Стою некоторое время, слушаю ее дыхание и думаю: решиться ли выйти, оставить ее? Спит крепко, просыпаться явно пока не собирается. Никто в такую рань сюда не придет. Этот кусочек утра – мой. На цыпочках выхожу на веранду и подставляю себя тому, что, по всем ощущениям, с равным успехом можно датировать и 1972-м, и 1938 годом.

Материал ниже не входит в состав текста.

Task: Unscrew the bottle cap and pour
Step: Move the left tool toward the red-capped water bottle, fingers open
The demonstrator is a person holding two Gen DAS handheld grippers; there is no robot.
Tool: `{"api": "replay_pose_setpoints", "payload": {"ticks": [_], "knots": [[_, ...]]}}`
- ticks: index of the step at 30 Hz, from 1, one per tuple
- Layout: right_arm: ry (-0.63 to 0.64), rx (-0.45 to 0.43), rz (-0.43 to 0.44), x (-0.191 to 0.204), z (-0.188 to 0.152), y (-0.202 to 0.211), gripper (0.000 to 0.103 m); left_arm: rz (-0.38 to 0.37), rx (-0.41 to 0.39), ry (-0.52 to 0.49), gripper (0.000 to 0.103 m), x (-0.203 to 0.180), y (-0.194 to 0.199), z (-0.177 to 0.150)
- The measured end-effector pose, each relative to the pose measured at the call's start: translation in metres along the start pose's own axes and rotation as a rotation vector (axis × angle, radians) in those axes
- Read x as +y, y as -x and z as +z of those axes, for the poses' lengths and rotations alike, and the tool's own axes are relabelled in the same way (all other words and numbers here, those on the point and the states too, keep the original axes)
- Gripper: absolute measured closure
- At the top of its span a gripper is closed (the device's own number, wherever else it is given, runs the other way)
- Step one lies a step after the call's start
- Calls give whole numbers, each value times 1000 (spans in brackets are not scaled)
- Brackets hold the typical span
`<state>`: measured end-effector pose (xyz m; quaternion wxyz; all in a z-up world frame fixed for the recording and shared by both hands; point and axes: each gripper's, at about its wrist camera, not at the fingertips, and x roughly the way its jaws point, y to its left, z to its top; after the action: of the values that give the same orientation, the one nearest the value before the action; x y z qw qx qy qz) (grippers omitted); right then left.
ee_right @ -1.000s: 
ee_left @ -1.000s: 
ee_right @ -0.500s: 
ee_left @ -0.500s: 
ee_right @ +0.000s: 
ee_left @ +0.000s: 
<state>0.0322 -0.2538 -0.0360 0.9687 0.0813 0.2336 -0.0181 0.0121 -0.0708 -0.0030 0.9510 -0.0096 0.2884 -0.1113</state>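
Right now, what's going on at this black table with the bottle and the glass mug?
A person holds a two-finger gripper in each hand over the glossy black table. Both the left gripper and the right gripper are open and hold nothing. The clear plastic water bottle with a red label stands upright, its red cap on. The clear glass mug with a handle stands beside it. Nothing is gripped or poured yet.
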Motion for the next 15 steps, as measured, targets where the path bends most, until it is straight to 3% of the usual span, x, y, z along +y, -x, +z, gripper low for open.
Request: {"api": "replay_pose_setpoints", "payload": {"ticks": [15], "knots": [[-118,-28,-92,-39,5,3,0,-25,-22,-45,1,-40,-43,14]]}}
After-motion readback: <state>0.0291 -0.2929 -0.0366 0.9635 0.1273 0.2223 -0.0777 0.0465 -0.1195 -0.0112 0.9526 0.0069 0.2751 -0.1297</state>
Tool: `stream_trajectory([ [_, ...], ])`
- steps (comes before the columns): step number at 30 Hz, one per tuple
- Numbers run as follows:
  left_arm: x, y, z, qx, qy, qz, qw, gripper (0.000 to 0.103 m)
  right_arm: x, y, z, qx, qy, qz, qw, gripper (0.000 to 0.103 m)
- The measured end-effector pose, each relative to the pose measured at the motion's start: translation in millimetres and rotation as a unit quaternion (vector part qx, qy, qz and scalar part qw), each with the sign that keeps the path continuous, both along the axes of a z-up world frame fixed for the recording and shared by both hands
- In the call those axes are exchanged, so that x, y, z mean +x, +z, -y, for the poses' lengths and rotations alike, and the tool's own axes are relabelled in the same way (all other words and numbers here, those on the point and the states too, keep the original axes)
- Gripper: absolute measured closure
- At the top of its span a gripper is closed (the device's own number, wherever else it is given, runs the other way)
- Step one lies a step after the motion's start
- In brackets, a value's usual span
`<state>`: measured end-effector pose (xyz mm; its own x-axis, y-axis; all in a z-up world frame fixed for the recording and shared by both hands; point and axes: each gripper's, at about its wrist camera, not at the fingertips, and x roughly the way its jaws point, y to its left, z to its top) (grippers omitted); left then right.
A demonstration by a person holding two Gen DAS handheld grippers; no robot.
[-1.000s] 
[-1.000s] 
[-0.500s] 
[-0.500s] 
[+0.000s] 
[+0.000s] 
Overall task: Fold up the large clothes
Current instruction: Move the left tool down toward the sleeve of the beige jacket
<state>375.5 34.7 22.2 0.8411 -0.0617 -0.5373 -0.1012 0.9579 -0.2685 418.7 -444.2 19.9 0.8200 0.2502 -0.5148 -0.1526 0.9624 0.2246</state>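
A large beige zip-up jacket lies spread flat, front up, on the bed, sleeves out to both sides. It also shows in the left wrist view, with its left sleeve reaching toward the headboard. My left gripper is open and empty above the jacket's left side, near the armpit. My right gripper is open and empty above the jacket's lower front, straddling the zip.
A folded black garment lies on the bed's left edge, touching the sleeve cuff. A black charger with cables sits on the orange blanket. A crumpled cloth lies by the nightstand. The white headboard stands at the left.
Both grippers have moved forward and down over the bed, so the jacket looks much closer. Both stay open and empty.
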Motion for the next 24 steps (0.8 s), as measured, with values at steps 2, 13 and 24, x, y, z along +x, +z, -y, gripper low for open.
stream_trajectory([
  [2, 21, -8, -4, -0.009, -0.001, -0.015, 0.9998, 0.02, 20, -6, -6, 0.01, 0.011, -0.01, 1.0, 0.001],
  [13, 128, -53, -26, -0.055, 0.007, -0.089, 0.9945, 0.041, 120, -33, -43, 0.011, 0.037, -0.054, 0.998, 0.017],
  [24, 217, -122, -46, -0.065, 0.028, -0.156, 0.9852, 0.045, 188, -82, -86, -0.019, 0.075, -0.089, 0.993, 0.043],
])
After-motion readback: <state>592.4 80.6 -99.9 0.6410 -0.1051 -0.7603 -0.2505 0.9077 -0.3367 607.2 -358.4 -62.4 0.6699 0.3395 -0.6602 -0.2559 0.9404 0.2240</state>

Никто на участке Лангов пока не встал. Ни светящихся сквозь листву окон, ни дымка в воздухе. Иду мимо дровяного сарая по пружинящей лесной тропинке, выхожу на дорогу, и там меня встречает небо, слегка светлеющее на востоке, с утренней звездой, горящей ровно, как лампа. Из-под деревьев оно казалось мне пасмурным, но тут я вижу над собой бледную, безупречно чистую опрокинутую чашу.

Ноги сами несут меня по дороге к воротам и дальше. Сразу после ворот путь раздваивается. Я поворачиваю не к Верхнему дому, а направо, по узкой грунтовой дороге, которая поднимается на холм, огибая его вершину. Джон Уайтмен, чей дом стоит у ее конца, умер пятнадцать лет назад. Сердиться на то, что я здесь иду, он не будет. Я сотни раз в прошлом проходил этим чудесным потаенным коридором между деревьями, который нынешним утром наполняют птичьи голоса и шорох маленьких пугливых существ, – этой самой моей любимой из всех дорог.

Все мокрым-мокро от росы. В папоротниках хоть мой руки, а когда срываю листок с кленовой ветки, голову и плечи обдает точно душем. Через лиственный лес у подножья холма, через полосу кедров, растущих на влажной от родников земле, и дальше по крутому склону, поросшему елями и бальзамином, я двигаюсь чутко, услаждая зрение. Вижу на глинистой земле следы енотов, взрослого и двух маленьких; вижу спелые травы, гнущиеся от влаги крутыми дугами; вижу пятнистые оранжевые шляпки мухоморов, к концу лета плоские или даже вогнутые, удерживающие воду; вижу миниатюрные “лесочки” из плауновых. Под широкими юбками елей – коричневые пещеры, убежища для мышей и зайцев.

Ноги уже мокрые. Где-то поодаль пробует голос – словно вспоминает полузабытую песню – белогорлый воробей. Смотрю влево, пытаюсь разглядеть выше по склону холма Верхний дом, но вижу только деревья.

Всхожу на холм, и передо мной распахивается все небо, огромное и полное света, утопившего звезды. Оно обрамлено холмами, наслаивающимися друг на друга. Над горой Стэннард в воздухе точно разлито горячее золото, и, пока я смотрю, солнце поднимается над вершиной и заставляет меня опустить глаза.

Мы не удовольствия ради приехали в этот раз сюда, на озеро Баттел-Понд. Мы приехали из любви и семейной солидарности, приехали, потому что нас, давно принятых в клан, просили и ждали. Но я не могу сейчас проникнуться печалью, как не мог проникнуться ею чуть раньше, проснувшись в неказистом старом гостевом доме. Совсем наоборот. Не знаю, чувствовал ли я себя когда-нибудь таким живым, так ясно мыслящим, пребывающим в таком согласии с собой и миром, как в эти несколько минут у вершины знакомого холма при виде солнца, мощно и уверенно поднимающегося по небосклону, при виде деревни внизу, за годы совсем не изменившейся, озера, блестящего, как разлитая ртуть, зелени разных оттенков – пастбище, луг, сахарный клен, черная ель – все словно приподнимается от тепла, сокращая тени.